- Stored entries
******

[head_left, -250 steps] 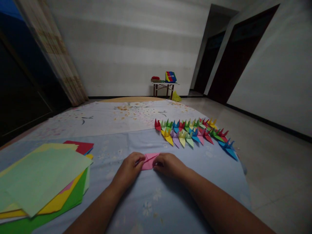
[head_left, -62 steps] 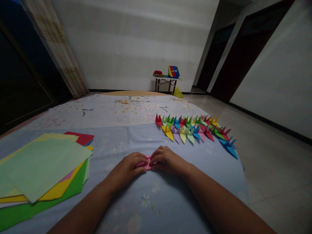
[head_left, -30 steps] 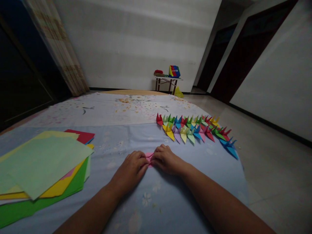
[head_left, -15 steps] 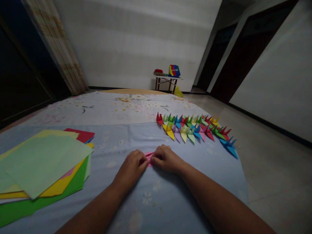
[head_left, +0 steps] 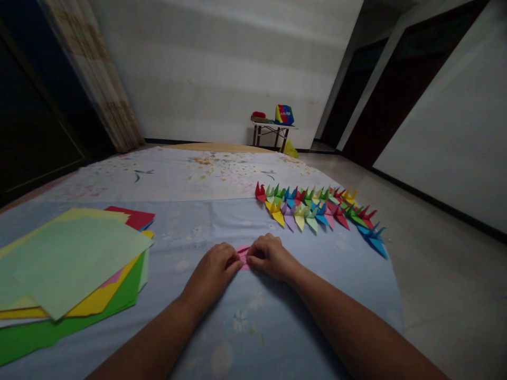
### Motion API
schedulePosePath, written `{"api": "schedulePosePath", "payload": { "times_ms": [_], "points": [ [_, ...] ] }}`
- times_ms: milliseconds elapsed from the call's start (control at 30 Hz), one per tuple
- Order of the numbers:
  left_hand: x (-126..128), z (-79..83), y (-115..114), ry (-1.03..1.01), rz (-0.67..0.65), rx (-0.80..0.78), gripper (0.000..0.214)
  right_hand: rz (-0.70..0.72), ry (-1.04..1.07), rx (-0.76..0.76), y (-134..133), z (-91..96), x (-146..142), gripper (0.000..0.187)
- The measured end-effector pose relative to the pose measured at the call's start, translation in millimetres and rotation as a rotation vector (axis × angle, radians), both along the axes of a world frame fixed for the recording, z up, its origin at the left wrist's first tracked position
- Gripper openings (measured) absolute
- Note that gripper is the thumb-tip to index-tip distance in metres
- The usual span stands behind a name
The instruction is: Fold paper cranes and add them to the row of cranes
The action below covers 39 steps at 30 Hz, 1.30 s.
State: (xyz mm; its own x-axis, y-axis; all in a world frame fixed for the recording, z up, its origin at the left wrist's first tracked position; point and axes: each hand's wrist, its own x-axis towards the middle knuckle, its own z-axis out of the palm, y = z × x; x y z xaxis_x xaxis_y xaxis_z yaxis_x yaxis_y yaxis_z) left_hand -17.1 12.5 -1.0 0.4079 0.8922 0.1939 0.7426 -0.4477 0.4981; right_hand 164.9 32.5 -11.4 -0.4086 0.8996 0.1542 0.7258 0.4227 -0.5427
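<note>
A small folded piece of pink paper lies on the pale blue flowered cloth. Only a narrow strip of the pink paper shows between my two hands. My left hand has its fingers curled and pressed on the left side of the pink paper. On the right side, my right hand pinches the pink paper with bent fingers. Both hands rest low on the cloth, knuckles almost touching.
A fanned stack of coloured paper sheets lies at the left. Several folded paper cranes stand in rows at the right, close to the cloth's edge. A small table with objects stands by the far wall; tiled floor lies to the right.
Eight seconds ago the pink paper was a larger flat shape between my hands; now it is folded smaller and mostly covered. Over the last second my hands barely moved.
</note>
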Motion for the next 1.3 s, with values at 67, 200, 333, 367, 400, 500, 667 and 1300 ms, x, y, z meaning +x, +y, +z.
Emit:
{"api": "schedulePosePath", "payload": {
  "times_ms": [67,200,333,367,400,500,667,1300],
  "points": [
    [2,8.4,-7,0.164,-0.06,0.036,0.017,-0.021,0.004,-0.004,-1,0.3,1,0.006],
    [12,21.7,-25,0.435,-0.087,0.052,0.03,-0.045,0.003,-0.009,0,-0.9,1,0.008],
    [19,20.6,-37,0.554,-0.084,0.025,0.038,-0.047,0.004,-0.002,1,-2.9,1,0.009],
    [19,19.0,-39,0.559,-0.079,0.029,0.04,-0.05,0.004,-0.004,1,-3.2,1,0.01],
    [19,17.3,-39,0.562,-0.072,0.034,0.042,-0.051,0.005,-0.008,1,-3.3,1,0.01],
    [20,13.4,-40,0.573,-0.052,0.053,0.044,-0.051,0.008,-0.022,2,-3.2,2,0.009],
    [22,12.5,-42,0.597,-0.03,0.066,0.042,-0.059,0.017,-0.035,3,-1.8,3,0.011],
    [27,15.3,-46,0.581,0.027,0.044,0.041,-0.129,-0.03,-0.095,1,4.0,0,0.014]
  ]
}}
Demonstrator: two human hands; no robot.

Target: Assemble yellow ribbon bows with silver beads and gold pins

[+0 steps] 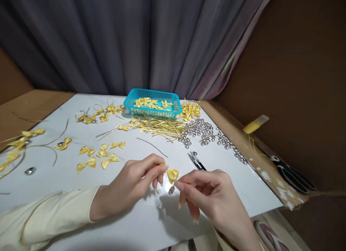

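Observation:
My left hand (144,177) pinches the left end of a small yellow satin ribbon bow (173,175) above the white board (129,222). The thumb and index fingertip of my right hand (207,193) close at the bow's right loop, other fingers curled loosely below. Just under the bow is a silvery oval gem (171,190); I cannot tell whether it hangs from the bow or lies on the board. Dark tweezers (196,161) rest beyond my right hand, partly hidden by it. Several loose yellow bows (102,150) lie left of my hands.
A blue basket (132,107) holds more bows. In front lie gold wire ties (164,126); silvery gems (200,130) spread rightward. Bows with wires (13,153) sit at far left. Black-handled scissors (290,175) and a yellow-filled tube (255,124) lie along the right edge.

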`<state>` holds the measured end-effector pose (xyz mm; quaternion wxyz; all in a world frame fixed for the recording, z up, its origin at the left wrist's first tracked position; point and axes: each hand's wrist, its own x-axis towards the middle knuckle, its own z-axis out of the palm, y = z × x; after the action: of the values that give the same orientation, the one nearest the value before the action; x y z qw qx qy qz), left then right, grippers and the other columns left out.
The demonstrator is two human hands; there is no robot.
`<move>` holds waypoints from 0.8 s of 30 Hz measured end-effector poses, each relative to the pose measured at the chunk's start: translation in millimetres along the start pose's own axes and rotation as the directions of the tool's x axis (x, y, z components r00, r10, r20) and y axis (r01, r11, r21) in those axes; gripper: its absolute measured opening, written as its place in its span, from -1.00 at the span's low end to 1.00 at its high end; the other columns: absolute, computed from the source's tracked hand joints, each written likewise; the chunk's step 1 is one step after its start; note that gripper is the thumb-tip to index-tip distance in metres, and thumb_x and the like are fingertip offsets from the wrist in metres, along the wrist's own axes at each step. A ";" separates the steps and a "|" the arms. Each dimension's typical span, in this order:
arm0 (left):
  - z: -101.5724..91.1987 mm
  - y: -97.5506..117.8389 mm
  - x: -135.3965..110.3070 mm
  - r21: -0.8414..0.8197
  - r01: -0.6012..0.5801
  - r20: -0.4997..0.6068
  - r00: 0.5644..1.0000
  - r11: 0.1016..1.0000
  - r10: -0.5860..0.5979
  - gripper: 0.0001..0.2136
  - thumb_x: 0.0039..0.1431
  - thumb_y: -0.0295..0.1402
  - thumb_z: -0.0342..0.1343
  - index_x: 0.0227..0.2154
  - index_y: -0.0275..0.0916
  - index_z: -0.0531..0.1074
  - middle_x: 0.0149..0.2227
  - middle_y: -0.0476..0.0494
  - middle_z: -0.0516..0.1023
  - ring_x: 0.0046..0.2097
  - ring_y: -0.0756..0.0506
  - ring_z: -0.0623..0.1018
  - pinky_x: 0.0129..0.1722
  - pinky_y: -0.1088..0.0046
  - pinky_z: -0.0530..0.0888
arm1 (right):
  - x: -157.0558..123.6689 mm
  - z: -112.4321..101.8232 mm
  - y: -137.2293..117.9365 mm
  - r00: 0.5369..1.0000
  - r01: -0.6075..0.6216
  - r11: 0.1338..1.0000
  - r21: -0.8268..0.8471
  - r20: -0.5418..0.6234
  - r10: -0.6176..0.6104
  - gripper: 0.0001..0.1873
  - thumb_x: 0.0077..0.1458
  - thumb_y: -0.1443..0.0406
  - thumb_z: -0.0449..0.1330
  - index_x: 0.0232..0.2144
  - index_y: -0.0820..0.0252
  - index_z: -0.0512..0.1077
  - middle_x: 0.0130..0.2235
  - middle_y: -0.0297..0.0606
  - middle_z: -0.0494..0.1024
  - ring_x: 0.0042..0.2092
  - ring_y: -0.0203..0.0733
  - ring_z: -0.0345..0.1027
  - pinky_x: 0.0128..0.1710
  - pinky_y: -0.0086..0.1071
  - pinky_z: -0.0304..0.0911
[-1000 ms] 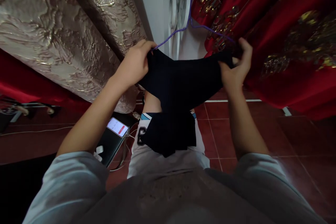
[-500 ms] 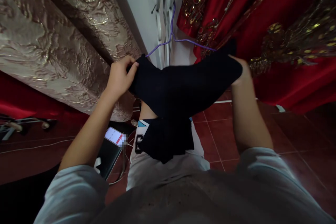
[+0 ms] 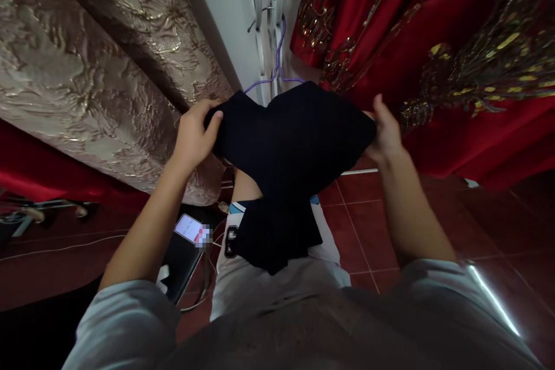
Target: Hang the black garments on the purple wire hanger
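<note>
Apparently the dark garment (image 3: 299, 139), mid-view, is at least partly on the purple hanger (image 3: 277, 72) at twelve o'clock; whether both shoulders are seated is hidden. Its lower part lies loose over the white shorts (image 3: 247, 286) at six. The left hand's (image 3: 196, 134) grip pinches cloth toward ten; the right hand's (image 3: 387, 134), toward two, I cannot tell.

Dim; floor (image 3: 362, 231) glare, perhaps slight blur.
</note>
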<state>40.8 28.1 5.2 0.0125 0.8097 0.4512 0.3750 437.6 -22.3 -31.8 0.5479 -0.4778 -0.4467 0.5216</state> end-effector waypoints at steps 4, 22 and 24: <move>1.8 14.9 -1.8 -0.025 -0.042 -0.034 0.999 0.999 0.042 -0.58 0.44 -0.03 -0.04 0.17 -0.13 0.42 0.16 -0.26 0.53 0.23 -0.29 0.49 0.30 0.04 0.37 | -19.9 9.9 -37.3 0.993 0.095 0.995 -0.021 0.066 -0.094 -0.62 -0.02 0.01 0.43 -0.30 0.18 0.59 -0.25 -0.15 0.66 -0.04 0.04 0.57 -0.13 -0.20 0.50; -12.4 123.1 -14.3 -0.781 0.419 0.457 0.889 0.464 -0.033 -0.53 0.34 -0.05 0.18 0.21 -0.14 0.40 0.09 -0.26 0.61 0.05 -0.25 0.65 0.09 0.15 0.59 | -96.7 87.6 27.8 0.917 0.376 0.853 -0.362 0.016 -0.398 -0.54 0.24 0.13 0.04 0.18 -0.13 0.37 0.15 -0.25 0.49 0.25 0.16 0.32 0.22 0.16 0.33; -19.6 118.9 -11.5 -0.773 0.379 0.406 0.912 0.509 -0.061 -0.54 0.31 -0.11 0.24 0.20 -0.10 0.40 0.09 -0.21 0.61 0.05 -0.22 0.65 0.12 0.17 0.58 | -98.0 75.6 34.1 0.863 0.377 0.824 -0.424 -0.162 -0.478 -0.52 0.27 0.12 -0.03 0.19 -0.21 0.36 0.25 -0.30 0.41 0.39 0.23 0.12 0.32 0.27 0.17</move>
<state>110.8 -57.1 55.1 0.5211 0.6885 0.3078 0.3996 352.4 -115.8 -53.8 0.6028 -0.5249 -0.5590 0.2206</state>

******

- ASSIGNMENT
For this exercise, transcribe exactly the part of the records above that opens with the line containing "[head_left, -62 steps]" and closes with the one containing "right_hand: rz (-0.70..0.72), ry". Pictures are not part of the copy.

- RESULT
[head_left, -62 steps] 
[head_left, -30 steps] 
[head_left, -15 steps] 
[head_left, +0 steps] 
### Motion API
schedulePosePath, written `{"api": "schedulePosePath", "payload": { "times_ms": [_], "points": [ [_, ...] ] }}`
- times_ms: milliseconds elapsed from the call's start (control at 30 Hz), one per tuple
- Order of the numbers:
  left_hand: x (-126..128), z (-79..83), y (-115..114), ry (-1.03..1.01), rz (-0.67..0.65), rx (-0.80..0.78), gripper (0.000..0.214)
  right_hand: rz (-0.70..0.72), ry (-1.04..1.07), rx (-0.76..0.76), y (-134..133), z (-91..96), x (-146..142), gripper (0.000..0.187)

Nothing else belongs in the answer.